*Goal of the exercise:* Your copy should start at the line with "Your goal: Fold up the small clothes" and end at the line with "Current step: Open" in the data below. Transcribe only those lines, exactly, pictures excluded.

*Data records:*
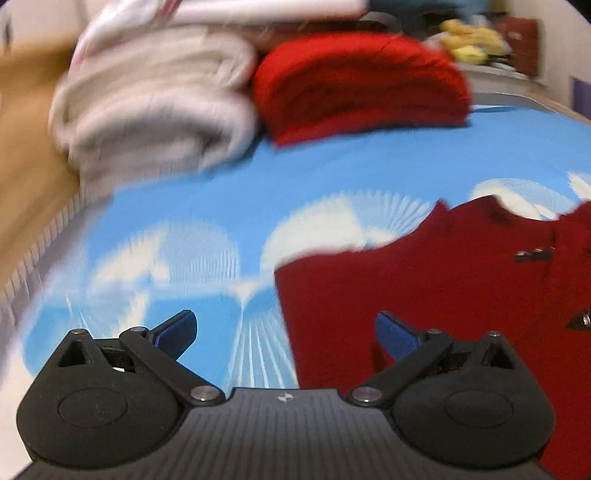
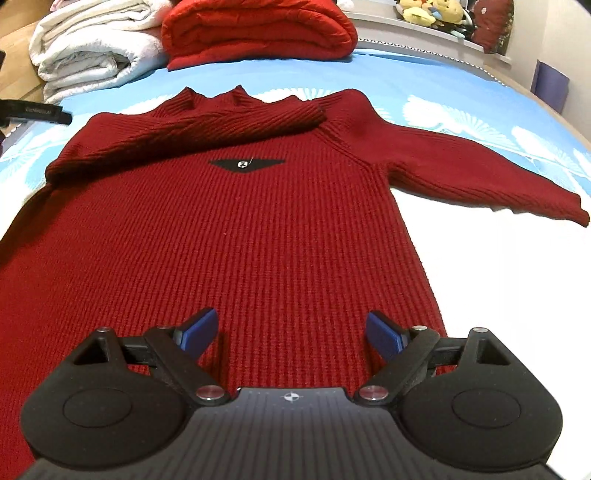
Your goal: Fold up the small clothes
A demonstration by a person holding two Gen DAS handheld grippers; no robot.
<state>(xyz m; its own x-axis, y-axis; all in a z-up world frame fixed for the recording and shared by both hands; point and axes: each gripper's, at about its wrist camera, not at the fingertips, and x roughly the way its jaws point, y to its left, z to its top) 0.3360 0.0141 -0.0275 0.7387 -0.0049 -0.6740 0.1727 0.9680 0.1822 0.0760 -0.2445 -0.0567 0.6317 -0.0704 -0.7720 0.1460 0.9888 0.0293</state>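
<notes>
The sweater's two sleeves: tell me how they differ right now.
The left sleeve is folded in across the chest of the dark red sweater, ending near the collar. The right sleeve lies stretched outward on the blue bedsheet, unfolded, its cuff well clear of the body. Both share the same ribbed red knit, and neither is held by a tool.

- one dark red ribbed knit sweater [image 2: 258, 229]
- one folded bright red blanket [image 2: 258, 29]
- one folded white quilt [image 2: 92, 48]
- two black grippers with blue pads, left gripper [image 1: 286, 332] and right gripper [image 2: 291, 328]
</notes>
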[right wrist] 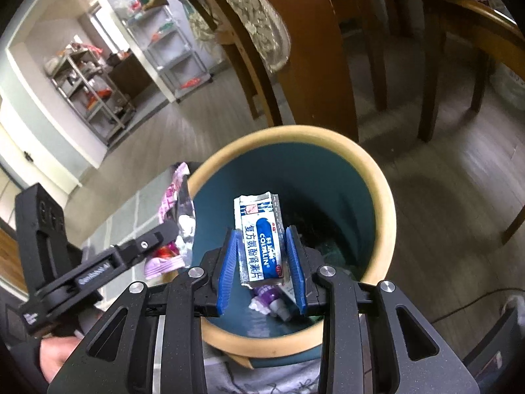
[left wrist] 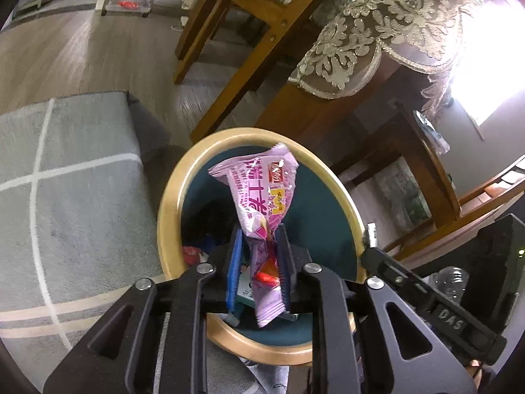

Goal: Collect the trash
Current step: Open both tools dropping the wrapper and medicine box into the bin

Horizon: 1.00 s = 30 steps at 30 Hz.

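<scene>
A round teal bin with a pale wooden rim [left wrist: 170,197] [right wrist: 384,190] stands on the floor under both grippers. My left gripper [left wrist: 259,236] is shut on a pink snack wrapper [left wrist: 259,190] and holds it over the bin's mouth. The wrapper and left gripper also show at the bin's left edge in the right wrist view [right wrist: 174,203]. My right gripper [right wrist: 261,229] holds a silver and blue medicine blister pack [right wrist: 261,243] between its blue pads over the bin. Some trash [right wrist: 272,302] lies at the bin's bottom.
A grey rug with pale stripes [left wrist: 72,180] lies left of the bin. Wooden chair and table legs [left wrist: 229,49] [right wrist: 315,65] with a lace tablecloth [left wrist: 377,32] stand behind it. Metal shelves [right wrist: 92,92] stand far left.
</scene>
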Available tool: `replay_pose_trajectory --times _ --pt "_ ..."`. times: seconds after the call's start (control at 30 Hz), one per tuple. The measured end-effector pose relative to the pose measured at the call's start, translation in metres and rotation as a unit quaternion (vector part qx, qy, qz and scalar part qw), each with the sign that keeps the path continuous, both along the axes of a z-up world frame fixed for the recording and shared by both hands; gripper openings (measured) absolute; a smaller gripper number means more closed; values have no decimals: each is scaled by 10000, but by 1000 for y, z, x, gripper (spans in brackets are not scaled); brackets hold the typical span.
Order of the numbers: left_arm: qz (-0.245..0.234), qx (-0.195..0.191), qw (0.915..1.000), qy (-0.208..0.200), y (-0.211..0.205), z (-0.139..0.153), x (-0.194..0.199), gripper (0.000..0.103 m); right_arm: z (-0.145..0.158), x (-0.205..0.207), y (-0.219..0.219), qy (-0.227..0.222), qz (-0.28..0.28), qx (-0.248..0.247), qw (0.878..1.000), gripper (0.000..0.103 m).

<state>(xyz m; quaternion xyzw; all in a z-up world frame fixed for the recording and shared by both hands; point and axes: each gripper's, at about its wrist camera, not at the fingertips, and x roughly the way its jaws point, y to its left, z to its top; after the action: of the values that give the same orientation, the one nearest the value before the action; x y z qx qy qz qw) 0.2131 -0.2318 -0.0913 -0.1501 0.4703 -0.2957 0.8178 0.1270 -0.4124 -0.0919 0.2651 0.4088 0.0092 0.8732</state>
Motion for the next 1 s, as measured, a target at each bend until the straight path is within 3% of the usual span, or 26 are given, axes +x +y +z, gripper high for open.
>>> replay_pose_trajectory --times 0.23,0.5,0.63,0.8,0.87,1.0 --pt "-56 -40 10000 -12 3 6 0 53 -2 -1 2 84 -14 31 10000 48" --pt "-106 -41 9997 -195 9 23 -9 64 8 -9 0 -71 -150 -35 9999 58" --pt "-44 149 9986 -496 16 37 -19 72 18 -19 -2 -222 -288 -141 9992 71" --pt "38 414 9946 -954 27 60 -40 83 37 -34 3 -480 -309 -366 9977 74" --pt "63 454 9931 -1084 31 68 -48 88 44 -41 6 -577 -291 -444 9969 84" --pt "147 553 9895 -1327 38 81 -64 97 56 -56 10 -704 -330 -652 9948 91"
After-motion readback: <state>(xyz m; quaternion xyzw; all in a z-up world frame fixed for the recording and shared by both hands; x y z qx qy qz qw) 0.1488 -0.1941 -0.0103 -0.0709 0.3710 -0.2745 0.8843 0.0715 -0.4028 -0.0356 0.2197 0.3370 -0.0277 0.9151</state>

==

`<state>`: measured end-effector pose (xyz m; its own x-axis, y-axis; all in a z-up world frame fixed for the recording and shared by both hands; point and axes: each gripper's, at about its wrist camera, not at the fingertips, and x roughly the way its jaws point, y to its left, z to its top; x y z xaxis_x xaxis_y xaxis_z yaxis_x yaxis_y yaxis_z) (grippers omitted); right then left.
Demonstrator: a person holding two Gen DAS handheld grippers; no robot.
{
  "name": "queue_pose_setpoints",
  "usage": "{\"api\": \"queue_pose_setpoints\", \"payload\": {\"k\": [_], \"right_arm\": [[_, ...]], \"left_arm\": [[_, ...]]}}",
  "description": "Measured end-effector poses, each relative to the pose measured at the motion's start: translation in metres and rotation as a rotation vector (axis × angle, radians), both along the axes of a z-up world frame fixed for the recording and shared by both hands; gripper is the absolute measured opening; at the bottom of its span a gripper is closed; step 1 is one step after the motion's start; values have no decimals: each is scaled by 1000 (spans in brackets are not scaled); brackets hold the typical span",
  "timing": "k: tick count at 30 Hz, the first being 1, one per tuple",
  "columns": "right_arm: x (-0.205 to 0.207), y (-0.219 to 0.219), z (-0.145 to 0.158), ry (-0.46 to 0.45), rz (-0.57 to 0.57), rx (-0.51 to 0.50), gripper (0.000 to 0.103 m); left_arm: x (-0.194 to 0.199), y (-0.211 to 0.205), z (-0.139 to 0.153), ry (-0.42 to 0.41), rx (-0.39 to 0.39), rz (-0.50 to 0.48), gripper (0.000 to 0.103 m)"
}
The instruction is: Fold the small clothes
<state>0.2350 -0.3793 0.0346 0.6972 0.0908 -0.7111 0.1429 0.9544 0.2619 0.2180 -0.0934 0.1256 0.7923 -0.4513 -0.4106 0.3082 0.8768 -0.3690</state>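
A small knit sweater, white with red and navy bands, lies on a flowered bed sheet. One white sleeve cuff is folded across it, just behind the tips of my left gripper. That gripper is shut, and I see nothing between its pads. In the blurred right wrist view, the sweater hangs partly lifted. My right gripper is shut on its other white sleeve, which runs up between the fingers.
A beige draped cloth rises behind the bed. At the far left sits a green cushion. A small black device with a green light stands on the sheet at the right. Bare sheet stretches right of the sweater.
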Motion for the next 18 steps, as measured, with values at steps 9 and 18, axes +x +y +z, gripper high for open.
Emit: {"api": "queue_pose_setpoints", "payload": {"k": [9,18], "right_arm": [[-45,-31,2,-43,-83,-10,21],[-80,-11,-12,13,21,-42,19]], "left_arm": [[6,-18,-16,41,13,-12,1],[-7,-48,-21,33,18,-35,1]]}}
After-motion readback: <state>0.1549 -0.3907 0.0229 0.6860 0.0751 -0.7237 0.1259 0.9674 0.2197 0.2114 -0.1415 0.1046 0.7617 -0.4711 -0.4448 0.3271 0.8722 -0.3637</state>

*Finished task:*
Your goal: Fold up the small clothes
A demonstration by a person holding two Gen DAS handheld grippers; no robot.
<state>(xyz m; its own x-axis, y-axis; all in a z-up world frame fixed for the recording and shared by both hands; point and axes: each gripper's, at about its wrist camera, not at the fingertips, and x roughly the way its jaws point, y to its left, z to its top) 0.3360 0.0141 -0.0275 0.7387 -0.0049 -0.6740 0.1727 0.9680 0.1822 0.0760 -0.2445 -0.0567 0.6317 -0.0704 -0.7720 0.1460 0.9888 0.0293</state>
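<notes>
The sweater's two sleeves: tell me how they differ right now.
The left sleeve is folded in across the chest of the dark red sweater, ending near the collar. The right sleeve lies stretched outward on the blue bedsheet, unfolded, its cuff well clear of the body. Both share the same ribbed red knit, and neither is held by a tool.

- one dark red ribbed knit sweater [image 2: 258, 229]
- one folded bright red blanket [image 2: 258, 29]
- one folded white quilt [image 2: 92, 48]
- two black grippers with blue pads, left gripper [image 1: 286, 332] and right gripper [image 2: 291, 328]
</notes>
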[right wrist] 
[left wrist] 

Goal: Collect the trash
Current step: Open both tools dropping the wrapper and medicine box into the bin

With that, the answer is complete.